Memang bagi mereka yang berdiaspora lebih nyaman berkewarganegaraan ganda, sebab selain mempermudah urusan ulang-alik ke negeri sendiri, mereka sesungguhnya anak bangsa yang masih mencintai negerinya sehingga sulit baginya untuk melepaskan kewarganegaraan Indonesia.

Tetapi hukum tidak bisa menampung keinginan kaum diaspora ini, sebagaimana yang terjadi pada Arcandra. Aturan tidak boleh memiliki kewarganegaraan ganda harus diamandemen (diubah) jika kaum diaspora seperti Arcandra masih ingin menjadi warga negara Indonesia dengan paspor NKRI.

Pemerintah memang wajib menjelaskan untuk kasus yang sangat penting bin genting ini; soal jati diri bangsa!

Arcandra sebagai aset bangsa, itu jelas.
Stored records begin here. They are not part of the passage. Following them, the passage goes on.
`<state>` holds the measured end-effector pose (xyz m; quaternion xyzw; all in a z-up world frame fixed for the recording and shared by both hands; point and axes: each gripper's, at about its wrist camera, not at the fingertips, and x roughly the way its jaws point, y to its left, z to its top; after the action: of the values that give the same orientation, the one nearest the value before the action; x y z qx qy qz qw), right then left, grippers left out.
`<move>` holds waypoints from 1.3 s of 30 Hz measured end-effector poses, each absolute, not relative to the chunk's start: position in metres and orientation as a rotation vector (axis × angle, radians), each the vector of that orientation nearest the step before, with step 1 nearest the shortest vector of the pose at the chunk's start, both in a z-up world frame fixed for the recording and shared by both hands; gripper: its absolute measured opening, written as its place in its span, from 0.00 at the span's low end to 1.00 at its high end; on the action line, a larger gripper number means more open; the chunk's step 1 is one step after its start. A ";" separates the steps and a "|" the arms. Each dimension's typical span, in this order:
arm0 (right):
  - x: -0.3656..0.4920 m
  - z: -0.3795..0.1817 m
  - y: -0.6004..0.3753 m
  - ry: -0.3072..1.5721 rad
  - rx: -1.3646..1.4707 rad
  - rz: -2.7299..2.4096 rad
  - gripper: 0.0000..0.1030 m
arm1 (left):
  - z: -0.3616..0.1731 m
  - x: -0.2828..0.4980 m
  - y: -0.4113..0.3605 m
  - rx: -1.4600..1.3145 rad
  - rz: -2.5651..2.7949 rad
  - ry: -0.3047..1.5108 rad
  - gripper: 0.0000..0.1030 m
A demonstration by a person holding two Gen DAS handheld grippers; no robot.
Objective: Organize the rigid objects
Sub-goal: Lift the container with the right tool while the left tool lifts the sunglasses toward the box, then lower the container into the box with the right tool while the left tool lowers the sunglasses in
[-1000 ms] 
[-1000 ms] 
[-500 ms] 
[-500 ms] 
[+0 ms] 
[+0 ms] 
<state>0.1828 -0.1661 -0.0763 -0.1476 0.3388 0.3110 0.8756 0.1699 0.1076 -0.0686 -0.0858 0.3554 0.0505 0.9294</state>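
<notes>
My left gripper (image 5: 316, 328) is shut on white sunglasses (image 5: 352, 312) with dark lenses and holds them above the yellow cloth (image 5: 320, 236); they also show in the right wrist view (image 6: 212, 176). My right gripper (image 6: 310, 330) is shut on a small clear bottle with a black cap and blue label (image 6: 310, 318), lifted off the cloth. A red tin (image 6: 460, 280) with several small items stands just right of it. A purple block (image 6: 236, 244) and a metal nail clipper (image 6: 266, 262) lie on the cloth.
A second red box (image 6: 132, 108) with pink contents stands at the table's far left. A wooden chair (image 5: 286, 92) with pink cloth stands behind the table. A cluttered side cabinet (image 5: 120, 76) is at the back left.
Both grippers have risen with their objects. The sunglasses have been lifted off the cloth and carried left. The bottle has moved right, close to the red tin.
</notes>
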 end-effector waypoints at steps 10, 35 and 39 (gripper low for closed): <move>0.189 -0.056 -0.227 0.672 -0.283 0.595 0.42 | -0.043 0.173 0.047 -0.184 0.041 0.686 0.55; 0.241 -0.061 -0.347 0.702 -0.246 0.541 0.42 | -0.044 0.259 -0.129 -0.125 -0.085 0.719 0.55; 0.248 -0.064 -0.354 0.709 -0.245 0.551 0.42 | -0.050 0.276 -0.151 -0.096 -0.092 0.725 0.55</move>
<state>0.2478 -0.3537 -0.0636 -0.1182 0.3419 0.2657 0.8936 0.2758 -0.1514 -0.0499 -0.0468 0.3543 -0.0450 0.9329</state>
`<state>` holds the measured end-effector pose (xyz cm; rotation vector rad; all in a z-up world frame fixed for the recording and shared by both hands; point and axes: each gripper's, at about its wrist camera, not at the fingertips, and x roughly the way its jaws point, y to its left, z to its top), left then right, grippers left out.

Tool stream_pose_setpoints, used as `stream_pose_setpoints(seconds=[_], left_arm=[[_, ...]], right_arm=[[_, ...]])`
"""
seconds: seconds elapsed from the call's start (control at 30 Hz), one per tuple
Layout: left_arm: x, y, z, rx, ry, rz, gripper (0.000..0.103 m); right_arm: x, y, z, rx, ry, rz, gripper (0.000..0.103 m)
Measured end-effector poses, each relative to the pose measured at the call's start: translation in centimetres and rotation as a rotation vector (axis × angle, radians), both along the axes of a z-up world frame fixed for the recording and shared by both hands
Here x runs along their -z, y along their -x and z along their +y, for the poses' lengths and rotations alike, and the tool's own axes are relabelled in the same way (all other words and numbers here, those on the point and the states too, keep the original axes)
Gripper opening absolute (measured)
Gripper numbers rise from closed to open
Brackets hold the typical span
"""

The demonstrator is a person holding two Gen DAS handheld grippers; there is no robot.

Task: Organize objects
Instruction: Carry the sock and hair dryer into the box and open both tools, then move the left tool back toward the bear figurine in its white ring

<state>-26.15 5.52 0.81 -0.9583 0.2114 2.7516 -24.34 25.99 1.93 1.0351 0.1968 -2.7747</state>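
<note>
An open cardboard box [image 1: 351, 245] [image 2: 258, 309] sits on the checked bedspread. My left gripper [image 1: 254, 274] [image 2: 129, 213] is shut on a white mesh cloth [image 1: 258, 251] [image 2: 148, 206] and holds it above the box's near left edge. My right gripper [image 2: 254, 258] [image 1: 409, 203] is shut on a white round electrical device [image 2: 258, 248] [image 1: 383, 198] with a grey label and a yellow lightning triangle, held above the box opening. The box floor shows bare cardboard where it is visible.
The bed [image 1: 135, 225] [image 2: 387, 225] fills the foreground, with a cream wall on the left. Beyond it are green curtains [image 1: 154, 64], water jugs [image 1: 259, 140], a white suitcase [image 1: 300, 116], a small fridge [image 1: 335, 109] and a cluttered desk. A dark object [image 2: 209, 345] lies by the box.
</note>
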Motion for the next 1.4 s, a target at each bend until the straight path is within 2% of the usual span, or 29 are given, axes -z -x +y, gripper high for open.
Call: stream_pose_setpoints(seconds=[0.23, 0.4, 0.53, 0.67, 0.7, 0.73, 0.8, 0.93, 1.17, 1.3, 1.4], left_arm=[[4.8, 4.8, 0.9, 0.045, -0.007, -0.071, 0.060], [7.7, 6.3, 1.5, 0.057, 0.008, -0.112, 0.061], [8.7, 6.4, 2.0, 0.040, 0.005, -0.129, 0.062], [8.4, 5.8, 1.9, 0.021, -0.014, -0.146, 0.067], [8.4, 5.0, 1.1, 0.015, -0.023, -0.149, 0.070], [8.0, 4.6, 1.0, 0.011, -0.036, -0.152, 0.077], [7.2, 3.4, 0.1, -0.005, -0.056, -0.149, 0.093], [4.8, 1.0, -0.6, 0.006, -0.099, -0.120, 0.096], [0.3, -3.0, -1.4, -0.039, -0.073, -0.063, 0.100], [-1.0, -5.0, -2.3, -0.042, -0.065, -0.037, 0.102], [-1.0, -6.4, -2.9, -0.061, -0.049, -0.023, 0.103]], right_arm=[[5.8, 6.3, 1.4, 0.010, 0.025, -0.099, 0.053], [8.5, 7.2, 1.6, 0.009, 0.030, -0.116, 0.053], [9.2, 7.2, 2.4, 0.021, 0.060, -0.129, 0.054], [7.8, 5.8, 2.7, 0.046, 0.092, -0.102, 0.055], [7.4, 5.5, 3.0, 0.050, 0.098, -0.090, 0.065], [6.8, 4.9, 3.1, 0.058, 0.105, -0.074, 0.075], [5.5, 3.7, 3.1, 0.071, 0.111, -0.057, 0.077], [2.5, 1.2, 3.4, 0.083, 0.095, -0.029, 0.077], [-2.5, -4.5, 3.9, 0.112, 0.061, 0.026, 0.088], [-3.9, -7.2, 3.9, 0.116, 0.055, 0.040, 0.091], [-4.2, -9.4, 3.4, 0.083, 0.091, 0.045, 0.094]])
Tidak mungkin Presiden Jokowi membujuknya datang ke Indonesia kemudian menunjuknya sebagai Menteri ESDM. Bahwa dari sisi intelijen kecolongan, harus diakui "ya". Intelijen seharusnya bekerja lebih tangkas dan cermat. Menyisir biodata seseorang tidaklah sulit, tidak seperti mencari jarum di tumpukan jerami, apalagi sekaliber Arcandra untuk dijadikan pejabat negara.

Merisak dan merundung Arcandra juga tidak ada manfaatnya, toh dia anak bangsa berprestasi di bidang yang saat ini dibutuhkan negara. Yang dibutuhkan adalah penjelasan resmi pemerintah Jokowi, meskipun isu ini muncul atas pekerjaan orang-orang iseng yang ingin "mengitik-itik" pemerintah saja.

Bolehlah sesekali pemerintah menjelaskan persoalan yang diembuskan "orang iseng" tanpa niat baik membangun bersama bangsa sebelum memutuskan hal penting seperti mengganti Kepala BIN, misalnya.